Although both annAt1 and annAt4 displayed hypersensitivity to NaCl, slightly different patterns were obtained in response to salt. Unlike annAt1, annAt4-1 and annAt4-2 displayed a sudden decrease in germination at 75 mM NaCl (Figure 6D). As shown in Figure 6E, seed germination of annAt1 and annAt4-1 was significantly affected (80% inhibition) in MS media containing 75 mM NaCl. The growth of germinated annAt1 and annAt4-1 plants was arrested after radicles emerged and resumed upon transfer to MS media. The results collectively suggest that AnnAt1 and AnnAt4 are implicated in salt stress response in plants.

Sensitivity of annAt1 and annAt4 to General Osmotic Stress

To determine whether the salt response of annAt1 and annAt4 results from an ionic effect, an osmotic effect, or both, germination was examined in the presence of several different ions, including KCl, LiCl, and CsCl, and mannitol as an osmotic reagent. Both annAt1 and annAt4 plants were sensitive to mannitol, although annAt4 was less sensitive, similar to data observed with NaCl (Figure 7A). Interestingly, annAt1 displayed defective germination in the presence of KCl and CsCl but was less sensitive to LiCl. By contrast, annAt4-1 and annAt4-2 were sensitive to LiCl and CsCl but less to KCl (Figures 7B to 7D). The results imply that annAt1 and annAt4 are affected by general osmotic stress and partially in an ion-specific manner, as suggested by their differential ionic specificity.

Sensitivity of annAt1 and annAt4 to ABA

Earlier studies suggest that ABA mediates drought and salt stress response (Leung and Giraudat, 1998; Shinozaki and Yamaguchi-Shinozaki, 2000). To test this, we investigated the germination of annAt1 and annAt4 mutant plants in media containing various concentrations of ABA. Both annAt1 and annAt4 exhibited defective germination in the presence of ABA (Figure 8). In general, annAt1 was more sensitive than annAt4-1 and annAt4-2, particularly at lower concentrations of ABA (Figure 8B). This result is consistent with data obtained from NaCl treatment (Figure 6).

Germination of annAt1 and annAt4-1 plants is inhibited in media containing ABA compared with the wild type and abi1, the ABA-insensitive mutant line (Koornneef et al., 1984) (Figure 8C).
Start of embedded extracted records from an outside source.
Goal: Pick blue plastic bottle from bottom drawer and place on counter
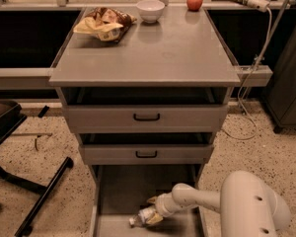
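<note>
one tool (154, 210), spread, beside one blue plastic bottle (142, 217) in the bottom drawer (118, 191).

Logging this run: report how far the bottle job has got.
Done: the bottom drawer stands open. In hand: the gripper is down inside it at the blue plastic bottle, which lies on the drawer floor, not lifted. Left: raise it and set it on the counter.
</note>
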### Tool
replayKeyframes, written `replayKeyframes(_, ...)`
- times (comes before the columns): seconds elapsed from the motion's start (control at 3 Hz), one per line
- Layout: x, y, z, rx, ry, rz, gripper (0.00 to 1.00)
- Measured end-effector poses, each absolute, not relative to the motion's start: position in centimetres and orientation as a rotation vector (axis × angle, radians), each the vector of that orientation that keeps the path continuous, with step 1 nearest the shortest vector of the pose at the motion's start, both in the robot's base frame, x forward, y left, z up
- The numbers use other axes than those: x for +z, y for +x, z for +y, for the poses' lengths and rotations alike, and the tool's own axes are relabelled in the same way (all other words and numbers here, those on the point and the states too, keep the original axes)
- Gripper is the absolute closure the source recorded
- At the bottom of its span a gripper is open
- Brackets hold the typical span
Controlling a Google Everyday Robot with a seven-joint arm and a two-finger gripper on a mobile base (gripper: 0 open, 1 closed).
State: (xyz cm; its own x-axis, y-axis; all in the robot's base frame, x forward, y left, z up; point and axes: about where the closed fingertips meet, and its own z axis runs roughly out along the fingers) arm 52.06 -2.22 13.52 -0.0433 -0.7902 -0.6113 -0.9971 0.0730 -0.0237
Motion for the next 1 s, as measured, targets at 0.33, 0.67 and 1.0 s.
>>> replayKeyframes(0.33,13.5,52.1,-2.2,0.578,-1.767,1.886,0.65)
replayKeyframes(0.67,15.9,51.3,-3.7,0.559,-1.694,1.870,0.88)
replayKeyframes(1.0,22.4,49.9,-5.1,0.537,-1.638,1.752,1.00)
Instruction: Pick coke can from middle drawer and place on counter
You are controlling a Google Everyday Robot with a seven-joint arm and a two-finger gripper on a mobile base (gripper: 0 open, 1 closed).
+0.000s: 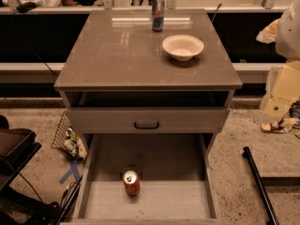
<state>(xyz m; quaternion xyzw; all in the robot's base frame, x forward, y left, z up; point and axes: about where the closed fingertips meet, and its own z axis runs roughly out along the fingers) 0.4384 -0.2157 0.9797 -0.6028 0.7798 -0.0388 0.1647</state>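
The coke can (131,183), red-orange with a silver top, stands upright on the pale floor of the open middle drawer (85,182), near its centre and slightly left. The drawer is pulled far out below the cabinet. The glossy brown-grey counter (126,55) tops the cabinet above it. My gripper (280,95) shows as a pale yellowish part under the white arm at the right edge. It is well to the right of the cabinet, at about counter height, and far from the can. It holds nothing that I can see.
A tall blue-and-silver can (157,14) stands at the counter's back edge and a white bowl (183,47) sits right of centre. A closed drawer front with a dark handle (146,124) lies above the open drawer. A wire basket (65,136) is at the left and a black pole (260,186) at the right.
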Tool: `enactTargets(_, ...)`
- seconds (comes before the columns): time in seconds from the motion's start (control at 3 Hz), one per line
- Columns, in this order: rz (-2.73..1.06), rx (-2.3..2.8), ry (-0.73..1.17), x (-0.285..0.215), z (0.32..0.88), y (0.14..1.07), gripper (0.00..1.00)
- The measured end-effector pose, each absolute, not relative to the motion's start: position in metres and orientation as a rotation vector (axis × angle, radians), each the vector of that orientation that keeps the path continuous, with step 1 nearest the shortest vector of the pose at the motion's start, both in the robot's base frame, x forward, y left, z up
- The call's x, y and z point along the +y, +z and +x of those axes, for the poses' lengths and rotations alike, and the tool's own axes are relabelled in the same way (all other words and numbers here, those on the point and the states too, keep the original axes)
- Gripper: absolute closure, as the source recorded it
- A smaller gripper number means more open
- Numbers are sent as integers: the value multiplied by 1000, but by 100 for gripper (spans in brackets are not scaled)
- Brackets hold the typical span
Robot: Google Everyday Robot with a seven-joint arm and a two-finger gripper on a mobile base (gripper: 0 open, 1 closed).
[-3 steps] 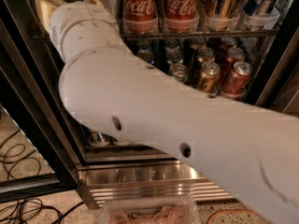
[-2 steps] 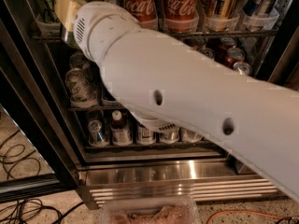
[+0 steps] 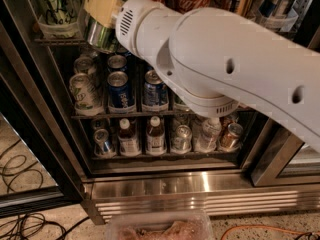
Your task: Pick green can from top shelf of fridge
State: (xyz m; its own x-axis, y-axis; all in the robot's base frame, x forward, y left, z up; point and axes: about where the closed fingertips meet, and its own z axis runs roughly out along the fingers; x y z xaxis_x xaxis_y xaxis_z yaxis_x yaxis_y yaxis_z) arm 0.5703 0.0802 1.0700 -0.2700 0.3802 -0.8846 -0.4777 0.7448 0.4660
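Gripper at the left end of the fridge's top shelf.
The green can stands upright in a clear bin at the shelf's far left, just beside the gripper. A shiny can leans right under the gripper's tan end. Whether the gripper is open or closed cannot be told. The white arm reaches in from the right.

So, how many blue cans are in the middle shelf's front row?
2 blue cans: one, another right of it; the arm may hide more. Gripper is at the top shelf.
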Motion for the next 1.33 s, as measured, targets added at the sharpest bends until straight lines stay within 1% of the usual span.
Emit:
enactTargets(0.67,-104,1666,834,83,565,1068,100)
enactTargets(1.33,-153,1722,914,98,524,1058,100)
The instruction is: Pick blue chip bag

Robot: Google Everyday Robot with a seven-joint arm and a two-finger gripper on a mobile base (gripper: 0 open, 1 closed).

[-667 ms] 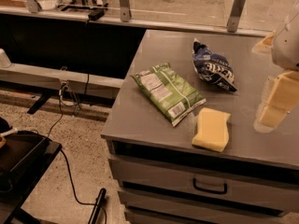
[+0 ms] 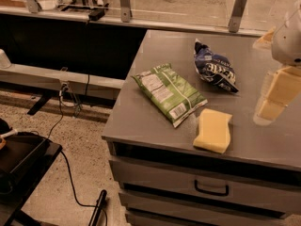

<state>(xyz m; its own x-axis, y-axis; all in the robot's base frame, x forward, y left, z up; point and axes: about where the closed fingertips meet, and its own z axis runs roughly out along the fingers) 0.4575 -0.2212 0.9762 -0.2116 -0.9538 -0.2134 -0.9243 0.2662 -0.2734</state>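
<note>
Approach step, nothing grasped yet. The blue bag (image 2: 215,69) lies crumpled on the grey cabinet top (image 2: 141,121), toward the back, right of centre. A green bag (image 2: 169,92) lies flat just to its left, close but apart. A yellow sponge (image 2: 213,130) sits near the front edge, in front of the blue bag and well clear of it.

The gripper (image 2: 275,98) hangs at the right edge of view, to the right of the blue bag and apart from it, not touching anything (pale finger shapes point downward below the white arm housing). Holds nothing as far as I can see; whether it is wide or narrow I cannot tell.

Next move, by my read: swing left and back to get over the blue bag, then come down on its bunched-up middle. The foil is crumpled and will likely slide or flatten, so the grip should catch a raised fold. Keep clear of the green bag's near corner on the descent.
</note>
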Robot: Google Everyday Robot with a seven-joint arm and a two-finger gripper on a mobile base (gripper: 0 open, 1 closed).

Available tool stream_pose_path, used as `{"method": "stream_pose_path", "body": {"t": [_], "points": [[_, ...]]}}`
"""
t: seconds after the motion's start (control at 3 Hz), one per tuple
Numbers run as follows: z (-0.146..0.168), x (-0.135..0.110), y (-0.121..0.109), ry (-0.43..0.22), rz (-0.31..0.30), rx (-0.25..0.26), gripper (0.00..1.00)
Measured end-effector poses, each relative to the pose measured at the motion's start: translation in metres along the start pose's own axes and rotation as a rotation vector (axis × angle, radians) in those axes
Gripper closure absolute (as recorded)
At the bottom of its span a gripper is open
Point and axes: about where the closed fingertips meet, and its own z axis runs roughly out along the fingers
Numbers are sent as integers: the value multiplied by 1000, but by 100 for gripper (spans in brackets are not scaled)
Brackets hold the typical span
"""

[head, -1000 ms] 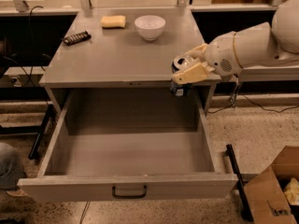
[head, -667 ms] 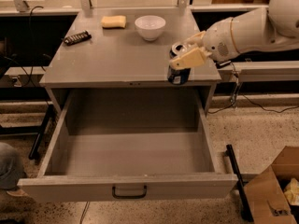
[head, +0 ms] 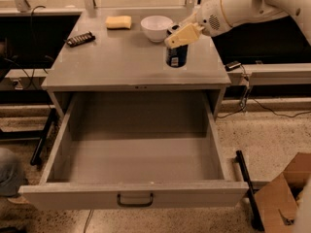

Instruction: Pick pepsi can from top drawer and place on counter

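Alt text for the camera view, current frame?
The robot's gripper holds a pepsi can by its top, upright on the right part of the grey counter. Below, the top drawer is pulled open with nothing visible inside. A white bowl, a yellow sponge and a dark bar-shaped object sit toward the counter's back.

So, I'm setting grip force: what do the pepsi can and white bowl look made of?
The pepsi can: likely thin metal, glossy dark blue print. The white bowl: smooth gloss, ceramic or plastic, unclear. The gripper is at the can's top, above the counter.
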Motion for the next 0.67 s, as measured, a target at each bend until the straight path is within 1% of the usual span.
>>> {"method": "stream_pose_path", "body": {"t": [0.33, 0.67], "points": [[36, 1, -33, 48, 46, 5, 96], [57, 8, -50, 82, 79, 33, 73]]}}
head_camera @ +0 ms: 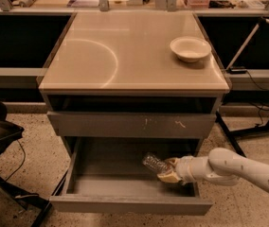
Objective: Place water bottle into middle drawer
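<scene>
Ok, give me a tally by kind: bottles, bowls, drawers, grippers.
Water bottle: 1, held by the gripper over the open middle drawer.
White bowl: 1, on the cabinet top.
Drawers: 2, the open middle drawer and the shut scratched drawer front above it.
Gripper: 1, at the middle drawer's right side.
Total: 5.

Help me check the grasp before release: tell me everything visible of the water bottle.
The water bottle is small, clear, crinkled plastic. It is tilted, its free end pointing up and left, its other end clamped in the gripper, which reaches in from the right. It is inside the open middle drawer, in the right half; whether it touches the drawer floor cannot be told. No cap or label can be made out.
</scene>
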`<state>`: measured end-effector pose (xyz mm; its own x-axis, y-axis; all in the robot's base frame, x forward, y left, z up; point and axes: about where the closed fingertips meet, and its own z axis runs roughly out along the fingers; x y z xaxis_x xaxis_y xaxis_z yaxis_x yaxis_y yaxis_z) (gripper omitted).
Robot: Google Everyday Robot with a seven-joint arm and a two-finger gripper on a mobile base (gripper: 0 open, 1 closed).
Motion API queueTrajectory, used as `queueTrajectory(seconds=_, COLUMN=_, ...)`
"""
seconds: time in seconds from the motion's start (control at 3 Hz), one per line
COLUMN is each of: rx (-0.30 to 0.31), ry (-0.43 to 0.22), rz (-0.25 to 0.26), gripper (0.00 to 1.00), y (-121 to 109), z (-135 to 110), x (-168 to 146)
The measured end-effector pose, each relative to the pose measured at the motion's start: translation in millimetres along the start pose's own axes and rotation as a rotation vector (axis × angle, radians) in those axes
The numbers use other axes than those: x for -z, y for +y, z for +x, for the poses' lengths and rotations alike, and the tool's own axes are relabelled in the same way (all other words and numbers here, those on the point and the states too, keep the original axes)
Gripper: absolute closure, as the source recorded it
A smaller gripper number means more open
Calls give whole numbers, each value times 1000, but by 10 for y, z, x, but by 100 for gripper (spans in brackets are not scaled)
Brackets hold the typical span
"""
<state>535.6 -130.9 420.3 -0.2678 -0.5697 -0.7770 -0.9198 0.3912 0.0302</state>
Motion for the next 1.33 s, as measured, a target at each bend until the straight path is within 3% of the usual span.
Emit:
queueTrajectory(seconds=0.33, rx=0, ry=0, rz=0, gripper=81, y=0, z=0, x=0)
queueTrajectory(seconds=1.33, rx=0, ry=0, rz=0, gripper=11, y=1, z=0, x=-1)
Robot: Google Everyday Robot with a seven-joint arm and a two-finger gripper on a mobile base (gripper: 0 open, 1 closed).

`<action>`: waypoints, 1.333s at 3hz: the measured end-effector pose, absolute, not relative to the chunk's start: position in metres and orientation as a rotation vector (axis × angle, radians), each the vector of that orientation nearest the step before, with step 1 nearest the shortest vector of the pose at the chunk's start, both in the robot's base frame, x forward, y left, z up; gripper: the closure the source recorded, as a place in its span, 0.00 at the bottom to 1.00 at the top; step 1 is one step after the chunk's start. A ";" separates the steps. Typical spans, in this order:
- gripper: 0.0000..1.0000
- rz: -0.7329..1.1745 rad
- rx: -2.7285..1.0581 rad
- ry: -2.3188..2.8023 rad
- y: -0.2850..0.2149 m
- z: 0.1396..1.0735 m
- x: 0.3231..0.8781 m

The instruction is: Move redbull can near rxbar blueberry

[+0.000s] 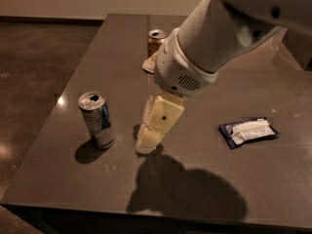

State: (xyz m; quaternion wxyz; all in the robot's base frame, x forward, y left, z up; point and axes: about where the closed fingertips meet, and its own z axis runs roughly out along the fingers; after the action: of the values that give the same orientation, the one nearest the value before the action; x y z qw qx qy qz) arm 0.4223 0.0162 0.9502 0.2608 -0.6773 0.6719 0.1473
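The redbull can (pixel 96 119) stands upright on the left part of the grey table (pixel 195 189), silver top up. The rxbar blueberry (pixel 248 131) lies flat at the right, dark blue with a white label patch. My gripper (pixel 148 141) hangs from the white arm in the middle of the table, its cream fingers (pixel 157 123) pointing down. It is just right of the redbull can, a short gap apart, and well left of the bar. It holds nothing.
A shorter gold can (pixel 155 41) stands at the back of the table, partly behind the arm, with a pale snack packet (pixel 149 63) beside it. The arm's shadow falls on the table's front. The left table edge is close to the redbull can.
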 end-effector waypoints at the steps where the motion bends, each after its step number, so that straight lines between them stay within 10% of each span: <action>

Moreover, growth of annAt1 and annAt4-1 plants was impaired after radicles emerged, whereas wild-type plants continued to grow and get green (Figure 8D). We also found that annAt1 and annAt4-1 were in a state of growth arrest in the presence of ABA and resumed normal growth upon transfer to ABA-deficient MS media, as observed with NaCl.

DISCUSSION

Identification of AnnAt1 in the Root Microsomal Proteome

Membrane proteins play important roles in various cellular processes, modulating diverse signaling pathways. Many signals are initially perceived and transduced through active molecules located in the membrane, which regulate cell–cell interactions and responses to the environment. Therefore, we targeted the microsomal proteome containing active proteins, such as receptors, channels, and membrane-associated signaling molecules, for analysis. In this study, proteomic analyses led to the identification of the AnnAt1 protein. Levels of AnnAt1 increased upon NaCl treatment in the root microsomal proteome from Arabidopsis. Annexins are a family of Ca²⁺-dependent membrane binding proteins that exist in nearly all species, from fungi to human (Gerke and Moss, 2002). Annexins have been extensively studied in animal cells. These proteins are multifunctional and play important roles in various cellular processes, including membrane trafficking and organization, regulation of ion channel activity, phospholipid metabolism, inflammatory response, and mitotic signaling (Raynal and Pollard, 1994).

Expression of AnnAt1

Our results demonstrate that the 40-kD AnnAt1 protein is specifically expressed in roots, as determined by protein gel blot analysis. There were also higher molecular weight cross-reactive bands in stem and leaf tissues, which may represent multimeric forms of AnnAt1. This expression pattern is distinct from previous reports showing that AnnAt1 is expressed in most tissues, with the highest levels either in stems or roots (Clark et al., 2001). These differences may be because of the different developmental stages or growth conditions of the plants under investigation.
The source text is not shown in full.